### TASK TO CARRY OUT
Scan the data, and whenever a line contains "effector", copy it.

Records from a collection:
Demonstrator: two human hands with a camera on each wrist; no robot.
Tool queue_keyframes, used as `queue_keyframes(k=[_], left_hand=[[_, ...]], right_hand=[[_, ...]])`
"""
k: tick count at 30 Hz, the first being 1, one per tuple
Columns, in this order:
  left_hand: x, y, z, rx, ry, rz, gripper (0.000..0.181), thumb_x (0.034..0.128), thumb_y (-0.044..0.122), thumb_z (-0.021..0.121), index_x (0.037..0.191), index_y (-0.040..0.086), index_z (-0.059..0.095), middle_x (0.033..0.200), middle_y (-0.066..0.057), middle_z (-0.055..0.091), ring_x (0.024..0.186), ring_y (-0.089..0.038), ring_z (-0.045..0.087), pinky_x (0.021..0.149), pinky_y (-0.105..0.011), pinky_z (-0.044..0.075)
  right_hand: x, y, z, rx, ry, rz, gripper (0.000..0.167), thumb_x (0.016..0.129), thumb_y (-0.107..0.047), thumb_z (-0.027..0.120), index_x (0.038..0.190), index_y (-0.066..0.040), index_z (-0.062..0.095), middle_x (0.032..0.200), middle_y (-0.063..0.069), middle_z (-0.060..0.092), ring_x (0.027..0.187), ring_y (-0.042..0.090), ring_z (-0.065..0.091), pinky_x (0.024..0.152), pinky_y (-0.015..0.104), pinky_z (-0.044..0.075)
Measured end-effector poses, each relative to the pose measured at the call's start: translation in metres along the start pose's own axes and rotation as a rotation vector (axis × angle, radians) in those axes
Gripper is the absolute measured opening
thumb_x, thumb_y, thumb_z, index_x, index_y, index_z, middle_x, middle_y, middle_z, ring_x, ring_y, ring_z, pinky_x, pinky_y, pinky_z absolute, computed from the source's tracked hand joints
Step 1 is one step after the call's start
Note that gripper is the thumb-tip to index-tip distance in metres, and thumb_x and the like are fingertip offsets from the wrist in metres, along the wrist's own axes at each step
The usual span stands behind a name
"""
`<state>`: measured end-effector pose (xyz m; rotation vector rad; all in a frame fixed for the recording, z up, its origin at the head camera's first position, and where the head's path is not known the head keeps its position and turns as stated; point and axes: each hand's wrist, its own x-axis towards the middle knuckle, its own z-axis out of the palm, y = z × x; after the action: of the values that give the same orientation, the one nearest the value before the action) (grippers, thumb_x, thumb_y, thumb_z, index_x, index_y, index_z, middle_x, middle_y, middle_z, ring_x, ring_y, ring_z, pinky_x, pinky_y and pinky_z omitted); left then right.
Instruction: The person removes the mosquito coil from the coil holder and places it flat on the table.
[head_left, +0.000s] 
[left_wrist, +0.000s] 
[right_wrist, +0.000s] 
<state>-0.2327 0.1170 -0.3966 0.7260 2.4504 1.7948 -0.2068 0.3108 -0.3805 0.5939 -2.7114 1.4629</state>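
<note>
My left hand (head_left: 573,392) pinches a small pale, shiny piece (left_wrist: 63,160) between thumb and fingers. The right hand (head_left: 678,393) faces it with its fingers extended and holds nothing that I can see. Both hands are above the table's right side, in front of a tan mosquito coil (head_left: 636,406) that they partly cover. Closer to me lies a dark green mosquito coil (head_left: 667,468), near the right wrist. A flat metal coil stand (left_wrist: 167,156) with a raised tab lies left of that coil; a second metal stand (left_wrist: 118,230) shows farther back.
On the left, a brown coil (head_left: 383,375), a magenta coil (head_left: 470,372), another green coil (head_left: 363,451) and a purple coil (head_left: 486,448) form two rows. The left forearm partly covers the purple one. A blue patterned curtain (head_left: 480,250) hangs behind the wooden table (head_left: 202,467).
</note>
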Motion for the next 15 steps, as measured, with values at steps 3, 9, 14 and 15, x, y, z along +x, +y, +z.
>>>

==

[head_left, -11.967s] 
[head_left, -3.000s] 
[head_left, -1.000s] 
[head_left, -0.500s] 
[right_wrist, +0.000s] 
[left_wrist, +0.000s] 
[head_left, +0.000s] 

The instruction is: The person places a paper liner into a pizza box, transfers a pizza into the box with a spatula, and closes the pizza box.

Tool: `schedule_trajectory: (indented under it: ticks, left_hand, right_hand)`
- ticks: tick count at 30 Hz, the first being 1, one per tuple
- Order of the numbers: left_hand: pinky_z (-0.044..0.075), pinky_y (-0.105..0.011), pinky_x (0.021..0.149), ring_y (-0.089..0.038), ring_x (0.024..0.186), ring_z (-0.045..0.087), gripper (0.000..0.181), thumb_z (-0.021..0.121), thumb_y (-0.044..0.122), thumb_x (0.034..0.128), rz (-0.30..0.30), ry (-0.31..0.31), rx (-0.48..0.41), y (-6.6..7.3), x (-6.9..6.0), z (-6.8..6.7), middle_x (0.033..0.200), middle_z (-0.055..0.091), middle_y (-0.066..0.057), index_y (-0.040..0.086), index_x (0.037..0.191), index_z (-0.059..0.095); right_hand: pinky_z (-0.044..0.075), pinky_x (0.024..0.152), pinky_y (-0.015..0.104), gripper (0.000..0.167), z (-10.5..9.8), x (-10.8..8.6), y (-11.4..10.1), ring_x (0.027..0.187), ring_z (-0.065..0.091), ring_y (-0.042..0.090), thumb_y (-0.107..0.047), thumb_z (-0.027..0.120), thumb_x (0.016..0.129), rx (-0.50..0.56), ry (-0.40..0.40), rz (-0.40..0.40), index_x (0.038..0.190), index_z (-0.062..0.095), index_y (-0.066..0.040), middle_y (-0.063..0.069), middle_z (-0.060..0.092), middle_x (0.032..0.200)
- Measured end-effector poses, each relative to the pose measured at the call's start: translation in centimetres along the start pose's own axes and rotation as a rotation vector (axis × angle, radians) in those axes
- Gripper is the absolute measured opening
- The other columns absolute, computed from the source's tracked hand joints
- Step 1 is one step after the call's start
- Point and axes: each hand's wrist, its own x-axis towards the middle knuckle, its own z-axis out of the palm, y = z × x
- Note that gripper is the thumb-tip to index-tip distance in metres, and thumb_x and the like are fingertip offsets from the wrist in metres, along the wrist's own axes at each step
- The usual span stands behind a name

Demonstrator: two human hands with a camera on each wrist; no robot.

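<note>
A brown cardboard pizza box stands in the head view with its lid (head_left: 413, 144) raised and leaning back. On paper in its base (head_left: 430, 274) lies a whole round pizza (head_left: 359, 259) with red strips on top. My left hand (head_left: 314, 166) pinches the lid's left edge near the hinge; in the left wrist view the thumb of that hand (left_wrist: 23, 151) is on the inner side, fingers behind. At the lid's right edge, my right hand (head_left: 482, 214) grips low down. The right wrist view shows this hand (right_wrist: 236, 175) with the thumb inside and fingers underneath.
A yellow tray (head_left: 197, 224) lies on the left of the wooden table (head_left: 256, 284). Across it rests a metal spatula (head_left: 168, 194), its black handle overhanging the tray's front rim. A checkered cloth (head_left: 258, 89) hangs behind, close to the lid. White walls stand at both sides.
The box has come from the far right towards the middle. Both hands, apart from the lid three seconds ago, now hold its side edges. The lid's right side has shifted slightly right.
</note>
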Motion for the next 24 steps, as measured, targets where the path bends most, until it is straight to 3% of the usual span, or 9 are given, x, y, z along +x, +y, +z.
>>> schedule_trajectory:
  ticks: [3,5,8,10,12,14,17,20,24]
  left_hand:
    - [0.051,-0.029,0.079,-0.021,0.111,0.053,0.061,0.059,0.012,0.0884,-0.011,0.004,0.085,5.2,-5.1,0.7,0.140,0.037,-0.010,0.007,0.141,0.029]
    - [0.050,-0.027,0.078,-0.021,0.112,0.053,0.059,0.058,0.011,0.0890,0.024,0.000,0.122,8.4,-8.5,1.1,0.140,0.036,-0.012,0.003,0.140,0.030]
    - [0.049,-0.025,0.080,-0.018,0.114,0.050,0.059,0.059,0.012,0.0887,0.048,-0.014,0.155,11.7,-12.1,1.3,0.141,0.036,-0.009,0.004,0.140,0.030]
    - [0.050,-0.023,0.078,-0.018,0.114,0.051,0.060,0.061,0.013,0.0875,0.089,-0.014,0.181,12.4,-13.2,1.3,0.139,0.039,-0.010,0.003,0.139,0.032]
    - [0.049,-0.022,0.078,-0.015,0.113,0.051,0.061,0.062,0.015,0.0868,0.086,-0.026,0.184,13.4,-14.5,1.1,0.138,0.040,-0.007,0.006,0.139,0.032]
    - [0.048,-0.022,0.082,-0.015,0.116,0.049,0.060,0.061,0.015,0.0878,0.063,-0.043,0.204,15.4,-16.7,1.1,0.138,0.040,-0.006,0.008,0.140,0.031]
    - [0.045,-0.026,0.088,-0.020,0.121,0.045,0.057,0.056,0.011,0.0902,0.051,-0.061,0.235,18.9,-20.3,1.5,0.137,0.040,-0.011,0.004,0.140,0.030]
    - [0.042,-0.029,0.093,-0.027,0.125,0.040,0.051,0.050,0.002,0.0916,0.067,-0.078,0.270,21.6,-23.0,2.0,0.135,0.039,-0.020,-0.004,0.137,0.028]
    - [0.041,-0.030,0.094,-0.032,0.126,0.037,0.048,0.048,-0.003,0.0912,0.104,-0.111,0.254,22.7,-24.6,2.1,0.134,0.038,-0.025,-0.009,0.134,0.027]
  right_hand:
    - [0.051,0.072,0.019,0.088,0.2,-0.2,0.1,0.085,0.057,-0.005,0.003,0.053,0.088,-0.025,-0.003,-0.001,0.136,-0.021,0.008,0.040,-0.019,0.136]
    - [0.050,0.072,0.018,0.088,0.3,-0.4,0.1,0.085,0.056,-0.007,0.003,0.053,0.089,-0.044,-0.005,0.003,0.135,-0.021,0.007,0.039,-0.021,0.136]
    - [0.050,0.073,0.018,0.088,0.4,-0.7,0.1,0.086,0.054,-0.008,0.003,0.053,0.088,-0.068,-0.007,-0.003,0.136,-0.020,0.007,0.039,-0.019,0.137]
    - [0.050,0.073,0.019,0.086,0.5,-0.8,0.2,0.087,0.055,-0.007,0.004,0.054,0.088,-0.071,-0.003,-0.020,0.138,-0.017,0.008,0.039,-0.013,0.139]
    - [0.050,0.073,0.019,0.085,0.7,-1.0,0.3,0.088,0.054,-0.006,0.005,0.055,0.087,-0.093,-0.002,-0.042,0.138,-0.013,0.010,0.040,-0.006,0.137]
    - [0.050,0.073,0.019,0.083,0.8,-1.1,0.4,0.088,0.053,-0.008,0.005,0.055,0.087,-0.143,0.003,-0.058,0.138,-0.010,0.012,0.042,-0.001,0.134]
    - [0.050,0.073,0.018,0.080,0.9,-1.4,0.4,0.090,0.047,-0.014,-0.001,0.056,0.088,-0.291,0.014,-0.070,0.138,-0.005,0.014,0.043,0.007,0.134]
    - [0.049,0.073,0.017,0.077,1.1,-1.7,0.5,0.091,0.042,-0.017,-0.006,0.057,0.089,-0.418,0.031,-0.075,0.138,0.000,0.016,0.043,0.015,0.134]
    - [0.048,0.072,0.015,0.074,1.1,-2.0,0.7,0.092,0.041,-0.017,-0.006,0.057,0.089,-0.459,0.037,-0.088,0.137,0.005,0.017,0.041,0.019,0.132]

### SOLUTION FOR THIS PROBLEM
Measured end-effector poses, each relative to the pose measured at the call's start: translation in metres along the start pose's own axes and rotation as a rotation vector (axis × angle, radians) in those axes
`<state>`: measured end-effector pose (xyz m; rotation vector rad; all in a frame fixed for the recording, z up, its origin at the head camera's first position, and where the head's path is not known the head keeps its position and turns as stated; point and axes: each hand's wrist, its own x-axis towards the middle knuckle, its own z-axis out of the palm, y = z × x; after the action: of the values that give the same orientation, the one nearest the value before the action) (grippers, thumb_x, thumb_y, thumb_z, index_x, index_y, index_z, middle_x, middle_y, middle_z, ring_x, ring_y, ring_z, pinky_x, pinky_y and pinky_z omitted); left then right.
- Measured end-effector poses, each relative to the pose measured at the call's start: translation in centimetres along the start pose's own axes and rotation as a rotation vector (axis × angle, radians) in those axes

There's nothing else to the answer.